The data ▸
[Start of Attachment]

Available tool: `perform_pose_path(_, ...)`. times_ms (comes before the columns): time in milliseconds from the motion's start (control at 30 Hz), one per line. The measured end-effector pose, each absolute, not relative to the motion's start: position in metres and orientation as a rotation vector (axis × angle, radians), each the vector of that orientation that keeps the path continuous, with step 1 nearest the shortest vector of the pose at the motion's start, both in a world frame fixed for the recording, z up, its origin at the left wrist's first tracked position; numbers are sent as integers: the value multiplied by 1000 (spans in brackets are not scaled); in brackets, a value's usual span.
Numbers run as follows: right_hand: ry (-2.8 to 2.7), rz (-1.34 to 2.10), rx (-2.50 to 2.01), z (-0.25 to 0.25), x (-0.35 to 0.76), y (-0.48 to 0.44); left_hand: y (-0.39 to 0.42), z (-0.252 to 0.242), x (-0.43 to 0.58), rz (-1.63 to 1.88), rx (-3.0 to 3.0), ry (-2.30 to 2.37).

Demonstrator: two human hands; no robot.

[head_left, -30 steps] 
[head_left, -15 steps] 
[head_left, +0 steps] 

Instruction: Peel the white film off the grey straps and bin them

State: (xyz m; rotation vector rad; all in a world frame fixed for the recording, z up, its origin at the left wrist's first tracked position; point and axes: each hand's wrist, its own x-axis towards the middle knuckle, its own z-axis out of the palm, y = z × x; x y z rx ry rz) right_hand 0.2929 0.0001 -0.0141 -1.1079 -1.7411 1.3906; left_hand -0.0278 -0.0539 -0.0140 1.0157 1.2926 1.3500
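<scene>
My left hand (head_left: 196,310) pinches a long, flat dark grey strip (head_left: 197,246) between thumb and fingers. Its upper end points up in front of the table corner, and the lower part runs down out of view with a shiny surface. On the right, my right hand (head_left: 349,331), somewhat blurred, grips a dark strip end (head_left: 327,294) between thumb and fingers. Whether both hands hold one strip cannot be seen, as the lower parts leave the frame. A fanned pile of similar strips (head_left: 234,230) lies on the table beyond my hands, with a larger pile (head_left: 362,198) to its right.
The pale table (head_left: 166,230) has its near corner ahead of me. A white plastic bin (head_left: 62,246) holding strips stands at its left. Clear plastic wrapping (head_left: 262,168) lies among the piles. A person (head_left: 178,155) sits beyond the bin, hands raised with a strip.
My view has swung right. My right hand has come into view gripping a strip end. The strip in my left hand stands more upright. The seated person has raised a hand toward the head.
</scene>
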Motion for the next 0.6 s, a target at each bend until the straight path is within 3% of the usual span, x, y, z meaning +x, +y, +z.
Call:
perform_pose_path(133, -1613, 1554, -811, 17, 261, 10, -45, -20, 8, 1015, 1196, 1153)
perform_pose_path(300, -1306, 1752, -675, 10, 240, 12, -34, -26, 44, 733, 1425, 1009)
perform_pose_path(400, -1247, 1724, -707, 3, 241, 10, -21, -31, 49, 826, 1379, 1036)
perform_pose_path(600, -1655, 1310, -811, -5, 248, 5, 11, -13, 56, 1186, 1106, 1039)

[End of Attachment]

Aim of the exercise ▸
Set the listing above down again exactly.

Response ▸
Available tool: `perform_pose_path(_, ...)`. times_ms (comes before the columns): time in milliseconds from the motion's start (control at 30 Hz), one per line. The measured end-effector pose, each absolute, not relative to the motion's start: position in metres and orientation as a rotation vector (axis × angle, radians), each the vector of that orientation that keeps the path continuous, with step 1 nearest the shortest vector of the pose at the motion's start, both in a world frame fixed for the recording, z up, its origin at the left wrist's first tracked position; numbers are sent as integers: the value multiplied by 1000 (spans in brackets are not scaled); in brackets, a value's usual span.
Numbers run as follows: right_hand: ry (-2.8 to 2.7), rz (-1.34 to 2.10), rx (-2.50 to 2.01), z (-0.25 to 0.25), x (-0.35 to 0.76), y (-0.48 to 0.44); left_hand: y (-0.39 to 0.42), z (-0.252 to 0.242), x (-0.43 to 0.58), rz (-1.63 to 1.88), rx (-3.0 to 3.0), ry (-2.30 to 2.37).

Demonstrator: two human hands; no robot.

[head_left, -30 steps] 
[head_left, -15 steps] 
[head_left, +0 steps] 

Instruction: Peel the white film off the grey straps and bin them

State: (xyz m; rotation vector rad; all in a world frame fixed for the recording, z up, its origin at the left wrist's first tracked position; point and axes: each hand's wrist, its own x-axis towards the middle knuckle, its own z-axis out of the palm, y = z × x; x y z rx ry rz) right_hand 0.2929 0.0001 -0.0141 -1.1079 -1.7411 1.3906; left_hand -0.0278 -0.0539 -0.0140 1.0157 1.2926 1.3500
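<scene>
My left hand (head_left: 196,310) pinches a long, flat dark grey strip (head_left: 197,246) between thumb and fingers. Its upper end points up in front of the table corner, and the lower part runs down out of view with a shiny surface. On the right, my right hand (head_left: 349,331), somewhat blurred, grips a dark strip end (head_left: 327,294) between thumb and fingers. Whether both hands hold one strip cannot be seen, as the lower parts leave the frame. A fanned pile of similar strips (head_left: 234,230) lies on the table beyond my hands, with a larger pile (head_left: 362,198) to its right.
The pale table (head_left: 166,230) has its near corner ahead of me. A white plastic bin (head_left: 62,246) holding strips stands at its left. Clear plastic wrapping (head_left: 262,168) lies among the piles. A person (head_left: 178,155) sits beyond the bin, hands raised with a strip.
My view has swung right. My right hand has come into view gripping a strip end. The strip in my left hand stands more upright. The seated person has raised a hand toward the head.
</scene>
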Motion for the next 0.6 s, a target at each bend until the straight path is within 3% of the usual span, x, y, z meaning +x, +y, +z.
Call:
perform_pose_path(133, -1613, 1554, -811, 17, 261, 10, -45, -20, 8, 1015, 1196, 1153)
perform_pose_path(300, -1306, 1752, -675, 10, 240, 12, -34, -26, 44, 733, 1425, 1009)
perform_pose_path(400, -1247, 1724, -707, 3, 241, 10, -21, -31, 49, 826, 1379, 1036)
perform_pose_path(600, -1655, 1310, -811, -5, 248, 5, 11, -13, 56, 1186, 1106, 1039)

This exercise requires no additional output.